Władze Ukrainy potwierdziły plany wykorzystania nowoczesnych technologii wydobycia gazu przy wznowieniu eksploatacji wyczerpanych złóż. Według relacji ukraińskiego premiera Mykoły Azarowa, chodzi o pozostawione złoża w obwodzie charkowskim na wschodzie kraju. Szef ukraińskiego rządu przypomniał, że kiedyś pozyskiwano z nich 70 mld m sześć. gazu rocznie. Te pola wciąż mają potencjał wydobycia.
Agencja Interfax-Ukraina powołując się na ukraińskiego ministra energetyki i przemysłu węglowego Eduarda Stawyckiego podaje, że według szacunków amerykańskiego koncernu Shell, wykorzystanie nowoczesnych technologii pozwala zwiększyć wydobycie gazu ze złóż wyeksploatowanych o około 30-40 proc.

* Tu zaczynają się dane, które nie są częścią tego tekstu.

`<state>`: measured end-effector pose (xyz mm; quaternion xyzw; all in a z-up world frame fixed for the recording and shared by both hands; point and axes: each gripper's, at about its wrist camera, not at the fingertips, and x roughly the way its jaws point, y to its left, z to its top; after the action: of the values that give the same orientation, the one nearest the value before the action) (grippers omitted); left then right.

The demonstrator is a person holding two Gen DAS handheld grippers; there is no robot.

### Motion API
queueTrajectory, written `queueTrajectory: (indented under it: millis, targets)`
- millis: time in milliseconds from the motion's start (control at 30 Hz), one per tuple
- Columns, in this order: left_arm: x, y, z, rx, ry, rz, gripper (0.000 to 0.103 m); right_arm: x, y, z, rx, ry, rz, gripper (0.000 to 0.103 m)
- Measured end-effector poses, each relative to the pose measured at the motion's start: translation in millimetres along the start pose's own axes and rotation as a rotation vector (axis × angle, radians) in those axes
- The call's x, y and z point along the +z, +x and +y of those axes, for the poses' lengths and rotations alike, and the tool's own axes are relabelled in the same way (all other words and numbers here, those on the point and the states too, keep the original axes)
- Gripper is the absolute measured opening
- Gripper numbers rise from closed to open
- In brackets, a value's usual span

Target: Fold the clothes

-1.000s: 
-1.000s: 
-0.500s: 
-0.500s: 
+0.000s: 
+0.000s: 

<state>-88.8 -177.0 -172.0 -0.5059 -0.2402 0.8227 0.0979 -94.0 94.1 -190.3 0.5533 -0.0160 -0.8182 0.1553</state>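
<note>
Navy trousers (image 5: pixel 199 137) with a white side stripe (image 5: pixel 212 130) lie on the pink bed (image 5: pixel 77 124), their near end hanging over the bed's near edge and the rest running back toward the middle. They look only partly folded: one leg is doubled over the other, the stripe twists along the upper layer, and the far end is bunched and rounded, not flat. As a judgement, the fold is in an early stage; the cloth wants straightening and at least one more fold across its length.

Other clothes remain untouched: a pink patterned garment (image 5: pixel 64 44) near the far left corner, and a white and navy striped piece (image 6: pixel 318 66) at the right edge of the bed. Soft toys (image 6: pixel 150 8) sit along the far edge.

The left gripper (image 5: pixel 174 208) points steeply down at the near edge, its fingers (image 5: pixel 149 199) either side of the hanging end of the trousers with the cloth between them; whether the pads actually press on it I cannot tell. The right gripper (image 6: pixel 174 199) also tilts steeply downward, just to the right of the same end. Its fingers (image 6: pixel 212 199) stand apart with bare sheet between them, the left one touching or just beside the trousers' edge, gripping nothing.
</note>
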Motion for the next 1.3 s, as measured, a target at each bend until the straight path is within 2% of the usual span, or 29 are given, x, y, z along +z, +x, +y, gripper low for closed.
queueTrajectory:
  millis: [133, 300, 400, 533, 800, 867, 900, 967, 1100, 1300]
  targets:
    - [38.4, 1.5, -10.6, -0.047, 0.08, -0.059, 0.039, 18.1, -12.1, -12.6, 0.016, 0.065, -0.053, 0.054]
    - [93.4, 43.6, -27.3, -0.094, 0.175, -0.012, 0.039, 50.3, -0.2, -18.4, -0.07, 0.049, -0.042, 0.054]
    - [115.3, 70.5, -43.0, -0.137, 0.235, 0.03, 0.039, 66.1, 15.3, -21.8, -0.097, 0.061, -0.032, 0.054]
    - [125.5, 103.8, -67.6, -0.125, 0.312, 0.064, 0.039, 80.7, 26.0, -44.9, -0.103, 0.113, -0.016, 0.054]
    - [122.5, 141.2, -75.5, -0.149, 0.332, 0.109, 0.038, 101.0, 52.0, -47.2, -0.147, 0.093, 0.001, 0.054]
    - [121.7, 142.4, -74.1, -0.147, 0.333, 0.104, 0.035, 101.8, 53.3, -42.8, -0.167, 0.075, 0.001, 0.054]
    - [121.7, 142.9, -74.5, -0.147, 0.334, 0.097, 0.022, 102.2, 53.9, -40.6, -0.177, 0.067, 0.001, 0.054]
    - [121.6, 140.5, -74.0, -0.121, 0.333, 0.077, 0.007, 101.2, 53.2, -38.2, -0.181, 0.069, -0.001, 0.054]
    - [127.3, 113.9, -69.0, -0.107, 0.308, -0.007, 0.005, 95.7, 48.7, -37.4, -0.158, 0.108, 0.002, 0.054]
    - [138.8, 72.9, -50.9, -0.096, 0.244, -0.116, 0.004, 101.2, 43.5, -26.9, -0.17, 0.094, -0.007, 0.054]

Ukraina zaproponowała Shell dołączyć do projektów wydobycia gazu ziemnego z wyczerpanych złóż w lipcu tego roku. Władze kraju chcą skorzystać z doświadczenia amerykańskiej spółki, która realizuje tego typu projekty w Niderlandach. O gotowości współpracy z Kijowem zapewnił wówczas członek zarządu Royal Dutch Shell Andy Brown (dyrektor ds.międzynarodowych projektów poszukiwania i wydobywania węglowodorów). W odpowiedzi Mykoła Azarow wydał rozporządzenie w sprawie przygotowania pierwszego projektu testowego wydobycia gazu z jednego z wyczerpanych złóż na Ukrainie. Po otrzymaniu wyników partnerzy mają przeprowadzić analizę potencjalnej inwestycji.
Kierownik departamentu analitycznego w ukraińskim funduszu inwestycyjnym Concorde Capital Aleksander Parasij uważa z kolei, że główny problem ukraińskiego sektora gazowego nie polega na braku odpowiednich technologii. W rozmowie z PAP powiedział, że przeszkodą zwiększenia krajowego wydobycia jest bariera o charakterze formalnym.

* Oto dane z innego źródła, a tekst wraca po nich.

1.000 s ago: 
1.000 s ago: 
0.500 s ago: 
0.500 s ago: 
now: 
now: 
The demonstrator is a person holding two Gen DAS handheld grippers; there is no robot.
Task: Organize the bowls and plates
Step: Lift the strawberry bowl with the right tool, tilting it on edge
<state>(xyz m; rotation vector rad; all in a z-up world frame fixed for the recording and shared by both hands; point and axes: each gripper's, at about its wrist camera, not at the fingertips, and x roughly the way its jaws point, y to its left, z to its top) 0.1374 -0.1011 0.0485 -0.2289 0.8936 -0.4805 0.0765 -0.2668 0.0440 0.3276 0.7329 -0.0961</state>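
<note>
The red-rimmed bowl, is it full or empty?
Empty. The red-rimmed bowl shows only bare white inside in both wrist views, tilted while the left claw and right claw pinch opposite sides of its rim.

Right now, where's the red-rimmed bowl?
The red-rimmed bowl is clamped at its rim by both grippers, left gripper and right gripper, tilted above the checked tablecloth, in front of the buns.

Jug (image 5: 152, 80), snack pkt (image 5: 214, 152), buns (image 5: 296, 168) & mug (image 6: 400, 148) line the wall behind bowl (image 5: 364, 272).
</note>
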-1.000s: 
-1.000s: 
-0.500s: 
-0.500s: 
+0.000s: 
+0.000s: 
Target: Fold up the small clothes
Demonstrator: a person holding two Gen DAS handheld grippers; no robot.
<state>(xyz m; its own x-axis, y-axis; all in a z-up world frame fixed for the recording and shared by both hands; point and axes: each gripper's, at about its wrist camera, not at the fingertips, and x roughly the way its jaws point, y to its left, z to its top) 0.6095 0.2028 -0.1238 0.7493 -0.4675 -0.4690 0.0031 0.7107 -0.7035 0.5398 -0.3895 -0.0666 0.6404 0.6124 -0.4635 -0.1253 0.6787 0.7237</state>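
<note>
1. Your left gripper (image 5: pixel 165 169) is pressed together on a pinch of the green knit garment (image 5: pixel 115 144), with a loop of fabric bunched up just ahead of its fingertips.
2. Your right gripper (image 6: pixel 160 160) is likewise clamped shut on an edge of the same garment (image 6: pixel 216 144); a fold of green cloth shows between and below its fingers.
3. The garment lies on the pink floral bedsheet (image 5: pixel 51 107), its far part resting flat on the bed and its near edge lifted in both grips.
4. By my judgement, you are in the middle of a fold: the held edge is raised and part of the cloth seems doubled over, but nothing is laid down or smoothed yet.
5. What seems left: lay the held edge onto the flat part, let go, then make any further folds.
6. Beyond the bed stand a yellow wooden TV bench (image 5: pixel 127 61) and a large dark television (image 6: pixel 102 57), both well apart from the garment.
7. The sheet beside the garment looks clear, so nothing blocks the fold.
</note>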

"Na Ukrainie większość licencji na wydobycie gazu mają spółki państwowe (wydobywają one prawie 90 proc. gazu na Ukrainie - PAP). Przy tym koncerny państwowe są zobowiązane do sprzedaży gazu według cen regulowanych. Są one prawie dziesięciokrotnie niższe w porównaniu do ceny rynkowej. W pierwszej połowie 2013 roku spółki państwowe były zobowiązane sprzedawać gaz średnio po 45 dolarów za 1 tys. m sześć. Podczas gdy spółki prywatne sprzedawały paliwo po 400-425 dolarów za tę samą wielkość" - tłumaczy Parasij.